Based in San Francisco, Braintrust by Ankur Goyal is an AI evaluation and observability platform that assists companies in supervising, testing, and improving their AI products. On this specific platform, teams can inspect traces, compare prompts, evaluate model performance, analyze regressions, and measure quality across production AI systems.
Ankur Goyal faced a lot of challenges personally while managing AI systems firsthand when he was working at Figma after the acquisition of his previous startup, Impira. Thus, he founded Braintrust in 2023 as a platform where one can test, run, and analyze AI applications. Since its launch, it has been adopted by leading technology companies such as Stripe, Cloudflare, Vercel, Notion, and Zapier. Raising $121 Million in funding recently, the platform continues to grow as an AI evaluation and observability.
Can you briefly introduce yourself and tell us about your business?
My name is Ankur Goyal, and I am the founder and CEO of Braintrust. Throughout my career, I have always focused on building technology systems that can operate efficiently at a large scale. In 2011, I left Carnegie Mellon University to join MemSQL (now SingleStore) as one of its early employees. Gradually, I became the Vice President of Engineering over the next eight years, where I built the distributed database technology.
I also founded Impira, which is an AI-powered platform for document extraction and data management. However, in 2022, Impira was acquired by Figma. At Figma, I led several AI and machine learning platform initiatives.
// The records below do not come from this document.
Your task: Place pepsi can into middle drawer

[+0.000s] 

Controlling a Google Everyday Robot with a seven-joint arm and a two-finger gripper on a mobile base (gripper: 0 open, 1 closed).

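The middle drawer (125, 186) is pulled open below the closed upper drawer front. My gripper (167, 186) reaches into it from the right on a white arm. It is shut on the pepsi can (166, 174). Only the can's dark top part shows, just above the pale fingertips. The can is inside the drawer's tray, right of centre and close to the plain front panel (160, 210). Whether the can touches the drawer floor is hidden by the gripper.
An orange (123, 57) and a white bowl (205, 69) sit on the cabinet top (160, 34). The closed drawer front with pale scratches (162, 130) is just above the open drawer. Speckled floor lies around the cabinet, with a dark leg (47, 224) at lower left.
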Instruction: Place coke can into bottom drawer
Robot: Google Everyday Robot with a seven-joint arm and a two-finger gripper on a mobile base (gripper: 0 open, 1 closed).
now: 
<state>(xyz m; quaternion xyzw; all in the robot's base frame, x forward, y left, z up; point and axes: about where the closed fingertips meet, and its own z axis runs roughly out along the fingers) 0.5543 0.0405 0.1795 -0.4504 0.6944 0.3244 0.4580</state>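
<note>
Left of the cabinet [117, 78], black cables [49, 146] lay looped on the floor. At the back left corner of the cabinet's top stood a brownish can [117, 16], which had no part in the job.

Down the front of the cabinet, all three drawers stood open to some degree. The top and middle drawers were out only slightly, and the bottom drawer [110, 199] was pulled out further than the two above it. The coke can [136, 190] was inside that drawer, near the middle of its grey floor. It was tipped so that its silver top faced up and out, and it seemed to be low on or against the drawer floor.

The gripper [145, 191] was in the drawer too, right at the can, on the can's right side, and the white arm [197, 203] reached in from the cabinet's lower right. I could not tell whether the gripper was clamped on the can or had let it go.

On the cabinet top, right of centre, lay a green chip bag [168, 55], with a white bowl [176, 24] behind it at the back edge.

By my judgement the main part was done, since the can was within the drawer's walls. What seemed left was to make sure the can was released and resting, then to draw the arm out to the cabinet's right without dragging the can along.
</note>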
But while I was working at Figma, I realized that many AI teams find it challenging to measure and improve the performance of their AI systems.
This was the turning point where I felt that I needed to fill this gap. My experience in this field helped me launch Braintrust in 2023. Today, it is the leading platform that helps companies test, monitor, evaluate, and improve their AI applications. The platform allows teams to compare prompts, analyze outputs, track performance, monitor costs, and make data-driven decisions to build more efficient AI products.
What inspired you to start Braintrust?
When I was working at Figma, every time we changed a prompt, adjusted a model, or added a new workflow, we faced the same doubt: did the application actually improve? We had no tool to check. It was just our intuition, or gut feeling, or as I say, “vibe checks” that led us to launch.
We had to ask for validation from others, but there was no systematic way to prove that the application improved. This was extremely frustrating for me. So, this realization was my only inspiration to build something that bridged this gap.
Therefore, I built Braintrust that served as a standardized infrastructure for evaluating quality, measuring performance, and detecting regressions. With this platform, AI teams can confidently answer whether a change improved their product or not.
What challenges came with building Braintrust?
One of the biggest challenges I faced while building Braintrust was making companies understand that AI evaluation is an essential component of building reliable AI products. We cannot just rely on manual outcomes. Many organizations wanted to launch AI features quickly, but only a few were thinking about how to measure their performance and quality.
Moreover, we also wanted companies to think beyond just basic monitoring. Our goal was to make them understand why AI systems behave in certain ways, where the issues arose, and how performance changes over time.
As AI adoption grew, companies started facing these issues themselves, which made it easier for us to launch our product. Gradually, the importance of evaluation and observability became clear. Thus, many leading technology companies now use Braintrust for evaluating their AI products.
How do customers benefit from Braintrust?
Customers can get a complete overview of every aspect of their AI systems through Braintrust. Instead of remaining in doubt, they can check whether their AI application is improving or not, and that too with complete accuracy.
The platform makes it easy to inspect traces, monitor latency and cost, compare prompts side by side, run experiments against real datasets, and automatically detect regressions during deployment. This helps to reduce the risk of deploying unreliable AI experiences to users. Thus, engineers have full control to identify issues before customers use their AI products. Some of our prestigious customers include Stripe, Cloudflare, Vercel, Notion, and Zapier.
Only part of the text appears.